0 Members and 1 Guest are viewing this topic.

Offline Veral

  • GBO Sponsor
  • Moderator
  • Trade Count: (1)
  • Senior Member
  • *****
  • Posts: 1675
    • Lead Bullet Technology
Cast 30-06 hunting story
« on: July 02, 2009, 07:34:31 PM »
  Today a customer ordered several 30 cal 185 gr SP1R molds, and when talking over the details a memory of another customers success with this bullet on game came to mind.

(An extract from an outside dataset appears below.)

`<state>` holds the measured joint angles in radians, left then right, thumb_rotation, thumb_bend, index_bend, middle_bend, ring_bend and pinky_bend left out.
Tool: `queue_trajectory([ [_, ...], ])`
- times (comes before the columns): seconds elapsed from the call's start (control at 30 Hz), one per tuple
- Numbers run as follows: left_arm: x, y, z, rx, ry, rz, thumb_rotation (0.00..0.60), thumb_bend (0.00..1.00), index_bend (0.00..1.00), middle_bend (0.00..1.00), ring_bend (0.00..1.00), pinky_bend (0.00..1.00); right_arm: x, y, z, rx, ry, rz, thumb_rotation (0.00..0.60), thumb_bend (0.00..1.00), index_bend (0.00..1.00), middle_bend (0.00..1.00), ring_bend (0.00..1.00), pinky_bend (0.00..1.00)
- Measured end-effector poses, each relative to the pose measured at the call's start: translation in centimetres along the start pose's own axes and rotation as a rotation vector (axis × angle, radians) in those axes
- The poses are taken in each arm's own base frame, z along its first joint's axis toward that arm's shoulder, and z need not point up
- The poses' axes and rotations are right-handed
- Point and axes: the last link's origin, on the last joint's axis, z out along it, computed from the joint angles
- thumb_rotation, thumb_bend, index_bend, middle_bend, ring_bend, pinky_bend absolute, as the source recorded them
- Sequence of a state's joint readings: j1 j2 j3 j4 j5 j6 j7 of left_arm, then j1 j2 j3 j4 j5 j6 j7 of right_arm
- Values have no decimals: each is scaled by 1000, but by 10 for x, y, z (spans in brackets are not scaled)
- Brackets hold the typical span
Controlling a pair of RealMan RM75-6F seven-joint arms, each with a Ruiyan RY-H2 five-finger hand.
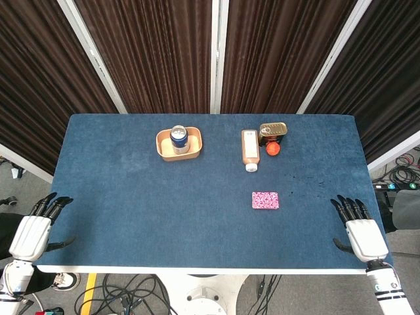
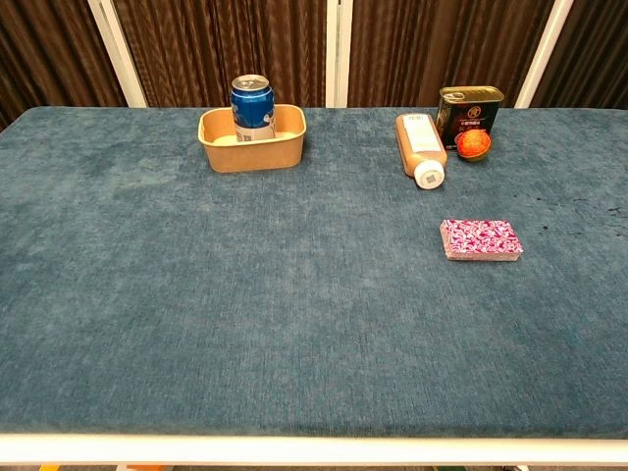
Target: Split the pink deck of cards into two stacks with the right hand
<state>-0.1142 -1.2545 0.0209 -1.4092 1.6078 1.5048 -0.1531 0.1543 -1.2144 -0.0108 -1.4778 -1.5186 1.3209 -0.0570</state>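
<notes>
Pink deck of cards (image 1: 265,200) lies flat as one stack, right of centre on the blue table (image 1: 131,197), below the bottle (image 1: 249,149) on its side. Right hand (image 1: 359,231) at lower right edge, fingers spread, holding nothing, well apart from the deck. Left hand (image 1: 34,230) at lower left, likewise spread and empty. Chest view shows the deck's edge thickness but neither hand.

1 pink deck (image 2: 481,239), 1 can (image 2: 252,106), 1 bowl (image 2: 252,147), 1 bottle (image 2: 420,143), 1 tin (image 2: 470,110), 2 hands.
</notes>
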Motion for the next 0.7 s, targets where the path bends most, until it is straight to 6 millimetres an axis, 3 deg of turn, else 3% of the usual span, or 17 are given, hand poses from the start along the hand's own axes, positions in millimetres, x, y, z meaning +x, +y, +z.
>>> queue_trajectory([
  [0.7, 3, 1, 1, -5, 10, -3, 600, 0, 170, 160, 67, 154, 1, -2, 0, 4, 5, 4, 600, 104, 0, 0, 0, 0],
])
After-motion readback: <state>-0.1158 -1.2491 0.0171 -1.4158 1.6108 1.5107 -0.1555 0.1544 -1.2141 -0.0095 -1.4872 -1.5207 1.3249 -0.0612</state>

  About 12 years ago, the customer had me fit his well used rifle with  the above bullet, which he he said he wanted so he could shoot cheap and not wear the barrel out.   He used my normal fitting procedure, providing a throat slug, and the bullet that fit his rifles throat came out at about 190 gr.  His first loads were with 4831, mild velocities to keep recoil down, and produced just a little over 2100 fps, using air cooled WW bullets.  Accuracy at 100 yards was a consistent 1 inch. 
  I haven't spread this story much, because of the following reasons, but this forum is about cast bullets, and the account is good in that respect.  -- He was a 'Native american' tribal hunter, which is what he decided to use the bullet for, after shooting a few groups.  (I'm not proud of that, and know there aren't many hunters, including me, who think so called Native americans should be able to shoot all the game they want.  My notion is, that anyone born on american soil is native, regardless of mongrel or straight bloodlines. Most of us are mongrel including this hunter, myself and a high percentage of so called 'Native Americans'.  None of us deserve more privelege than his neighbor.)  His hunting score the first summer, was 6 elk plus several deer.  He claimed ranges were out to 300 yards, which seems to far to get expansion, so I'm not saying I believe that yardage.  Yet I'm comfortable believing he shot out to 200 yards at least.  I'd be a fool not to believe that he shot the amount of game which he claimed.  He just wasn't one to ever expand a story.  He said that he never needed more than one shot, and as I recall, he only recovered one bullet, which he brought over and showed me, saying he shot the elk it killed at 200 yards, with a steep quartering shot through the chest.  It was nicely expanded, and was recovered from under the off side skin.  He used that one bullet and load for several years with complete success, stating that he would never shoot another jacketed bullet. 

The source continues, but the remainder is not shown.